_HOW TO COMPLETE THIS TASK_
Beginning with the line where "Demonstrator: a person" appears, restate the lines word for word through the last one in the listing.

_DATA TO USE_
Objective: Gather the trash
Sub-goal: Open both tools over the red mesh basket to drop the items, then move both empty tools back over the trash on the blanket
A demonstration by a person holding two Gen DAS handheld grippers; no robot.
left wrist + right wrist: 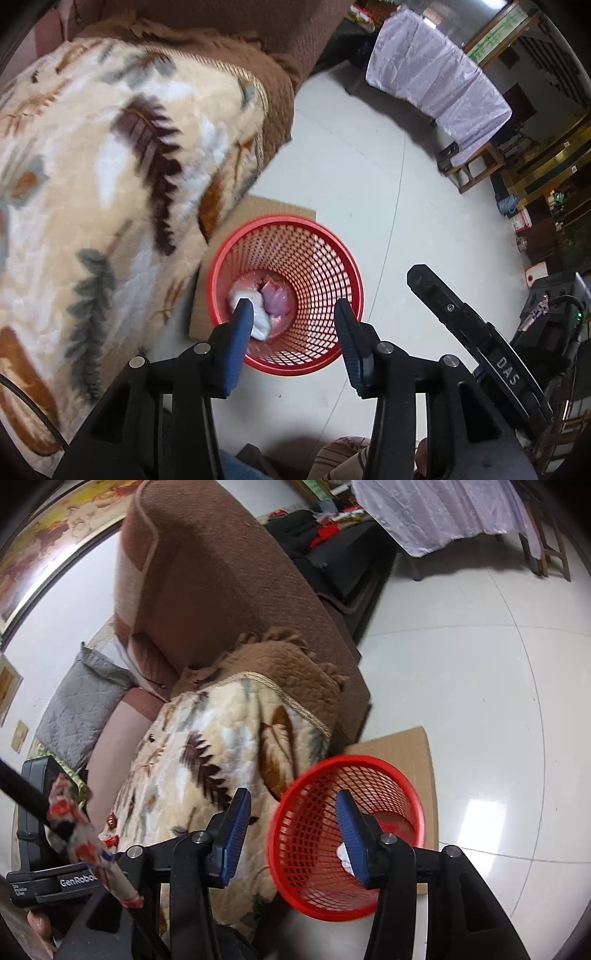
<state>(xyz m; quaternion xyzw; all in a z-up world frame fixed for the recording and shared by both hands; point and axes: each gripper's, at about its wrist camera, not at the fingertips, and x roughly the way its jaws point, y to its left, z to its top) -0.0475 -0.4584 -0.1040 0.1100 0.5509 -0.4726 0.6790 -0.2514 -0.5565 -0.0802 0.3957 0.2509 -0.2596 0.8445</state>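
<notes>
The red mesh bin [286,295] stands on a sheet of cardboard [275,206] on the floor, just beside the sofa's leaf-patterned blanket [110,184], and already holds crumpled white and pinkish trash [264,304] at its bottom, so part of the collecting looks done. The left hand-held gripper [291,314] hangs over the bin with its blue pads spread apart and nothing between them. The right hand-held gripper [291,808] is likewise spread wide and empty, aimed between blanket and bin. Still to gather, by my reading: a red-and-white wrapper [86,834] in the right view, seemingly caught on the other gripper's finger, and small reddish bits [110,821] on the blanket.
</notes>
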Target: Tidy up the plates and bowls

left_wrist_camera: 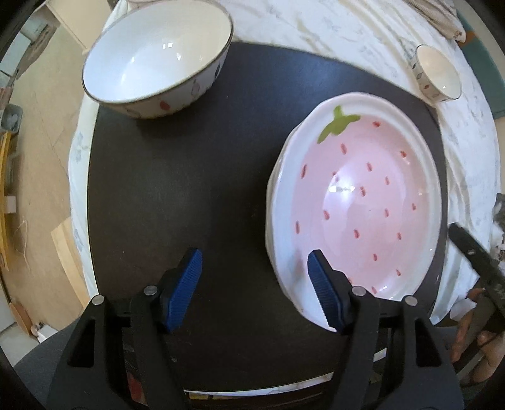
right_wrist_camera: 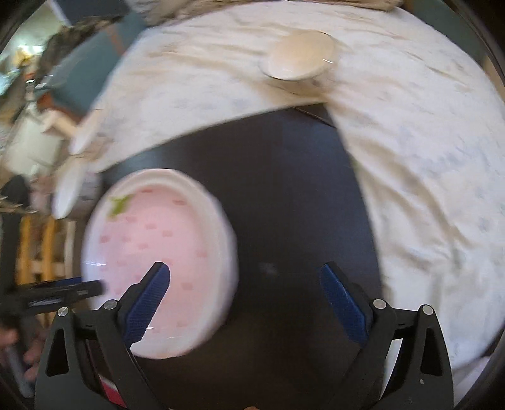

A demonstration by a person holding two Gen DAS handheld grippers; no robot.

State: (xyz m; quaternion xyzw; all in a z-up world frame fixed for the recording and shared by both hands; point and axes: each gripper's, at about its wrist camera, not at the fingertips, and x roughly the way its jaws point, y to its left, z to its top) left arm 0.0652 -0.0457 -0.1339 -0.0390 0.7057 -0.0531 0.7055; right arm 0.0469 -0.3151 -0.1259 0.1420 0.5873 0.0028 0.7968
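Both empty: left gripper [left_wrist_camera: 254, 277] parted, right gripper [right_wrist_camera: 244, 284] wide, above strawberry plate [left_wrist_camera: 356, 202].

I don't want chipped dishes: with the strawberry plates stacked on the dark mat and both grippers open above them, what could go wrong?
The strawberry plate tops an uneven stack; a one-sided rim grip could tip it. The left gripper has one finger over the plate and could knock it. The small bowl rests on wrinkled cloth and may rock.
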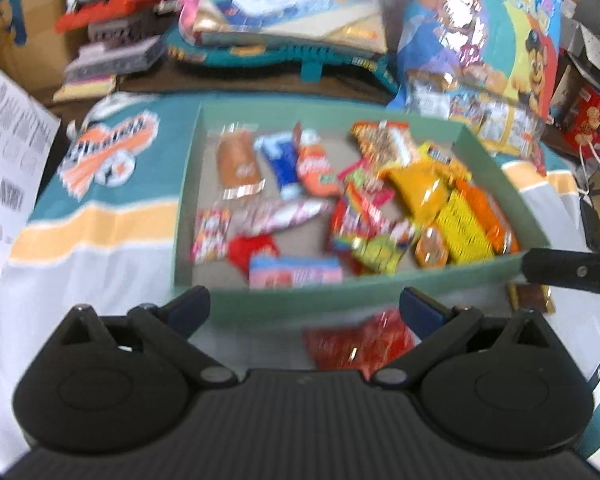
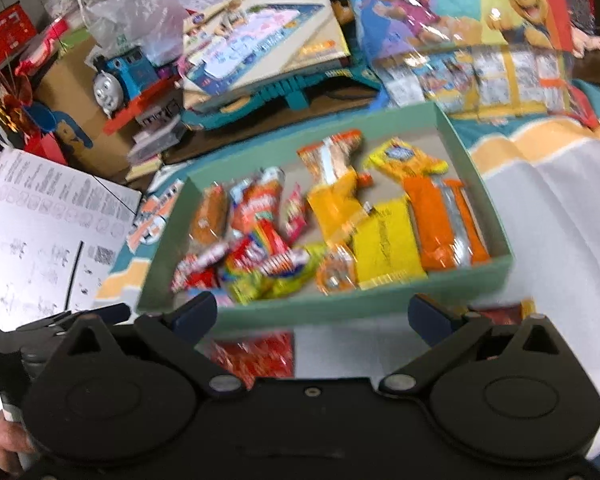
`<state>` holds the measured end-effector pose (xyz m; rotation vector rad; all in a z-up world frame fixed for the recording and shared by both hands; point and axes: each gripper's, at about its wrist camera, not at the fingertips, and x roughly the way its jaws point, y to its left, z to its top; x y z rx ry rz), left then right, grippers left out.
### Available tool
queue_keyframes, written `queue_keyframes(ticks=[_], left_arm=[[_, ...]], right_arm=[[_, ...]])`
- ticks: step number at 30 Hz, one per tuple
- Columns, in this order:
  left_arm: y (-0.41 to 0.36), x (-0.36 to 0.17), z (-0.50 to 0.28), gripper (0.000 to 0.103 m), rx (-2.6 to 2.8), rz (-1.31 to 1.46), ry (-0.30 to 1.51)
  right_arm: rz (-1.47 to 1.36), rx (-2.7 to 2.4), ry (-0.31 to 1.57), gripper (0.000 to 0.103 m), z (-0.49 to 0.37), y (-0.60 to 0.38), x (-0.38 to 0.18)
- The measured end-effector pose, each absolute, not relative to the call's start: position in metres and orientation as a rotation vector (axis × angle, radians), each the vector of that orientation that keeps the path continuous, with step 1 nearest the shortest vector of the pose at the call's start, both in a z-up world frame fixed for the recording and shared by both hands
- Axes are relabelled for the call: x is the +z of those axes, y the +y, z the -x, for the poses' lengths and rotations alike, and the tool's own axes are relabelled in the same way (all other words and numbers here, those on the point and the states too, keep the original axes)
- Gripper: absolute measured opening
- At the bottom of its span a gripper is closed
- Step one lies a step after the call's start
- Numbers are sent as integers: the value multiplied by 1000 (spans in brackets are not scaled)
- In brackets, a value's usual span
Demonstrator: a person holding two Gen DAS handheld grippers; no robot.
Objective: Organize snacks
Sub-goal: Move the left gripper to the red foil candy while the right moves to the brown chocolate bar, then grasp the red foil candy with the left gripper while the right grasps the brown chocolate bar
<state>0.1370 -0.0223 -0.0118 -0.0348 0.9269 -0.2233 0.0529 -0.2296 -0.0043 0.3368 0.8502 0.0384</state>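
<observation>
A shallow green box (image 1: pixel 188 184) (image 2: pixel 482 184) holds several snack packets, among them a yellow one (image 2: pixel 386 246) and an orange one (image 2: pixel 434 224). A red snack packet (image 1: pixel 358 342) (image 2: pixel 256 354) lies on the cloth in front of the box. A small brown-and-gold packet (image 1: pixel 530 298) lies at the box's front right corner. My left gripper (image 1: pixel 306 308) is open and empty above the red packet. My right gripper (image 2: pixel 312 314) is open and empty, just before the box's front wall. The right gripper's finger (image 1: pixel 572 270) shows at the right edge of the left wrist view.
A teal, yellow and white cloth (image 1: pixel 100 220) covers the surface. Behind the box are a Thomas train toy (image 2: pixel 120 76), a boxed game (image 2: pixel 260 40) and a cartoon-dog package (image 1: pixel 500 40). A printed white sheet (image 2: pixel 48 224) stands at the left.
</observation>
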Motion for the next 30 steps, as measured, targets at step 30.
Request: queue_keyframes(ticks=[30], left_arm=[[-93, -73, -124, 66, -352, -47, 1000]], right_arm=[[-370, -123, 877, 90, -43, -319, -68]])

_SOLUTION TO THE EXERCISE_
Demonstrator: a person holding two Gen DAS handheld grippers; no robot.
Objective: Organize snacks
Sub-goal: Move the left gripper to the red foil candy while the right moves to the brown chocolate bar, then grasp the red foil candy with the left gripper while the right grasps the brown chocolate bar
<state>0.1370 -0.0223 -0.0118 -0.0348 0.9269 -0.2233 0.0529 -0.2296 -0.0043 0.3368 0.8502 0.0384</state>
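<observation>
A shallow green box (image 1: pixel 188 184) (image 2: pixel 482 184) holds several snack packets, among them a yellow one (image 2: pixel 386 246) and an orange one (image 2: pixel 434 224). A red snack packet (image 1: pixel 358 342) (image 2: pixel 256 354) lies on the cloth in front of the box. A small brown-and-gold packet (image 1: pixel 530 298) lies at the box's front right corner. My left gripper (image 1: pixel 306 308) is open and empty above the red packet. My right gripper (image 2: pixel 312 314) is open and empty, just before the box's front wall. The right gripper's finger (image 1: pixel 572 270) shows at the right edge of the left wrist view.
A teal, yellow and white cloth (image 1: pixel 100 220) covers the surface. Behind the box are a Thomas train toy (image 2: pixel 120 76), a boxed game (image 2: pixel 260 40) and a cartoon-dog package (image 1: pixel 500 40). A printed white sheet (image 2: pixel 48 224) stands at the left.
</observation>
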Motion for the next 30 steps, as measured, targets at step 30.
Request: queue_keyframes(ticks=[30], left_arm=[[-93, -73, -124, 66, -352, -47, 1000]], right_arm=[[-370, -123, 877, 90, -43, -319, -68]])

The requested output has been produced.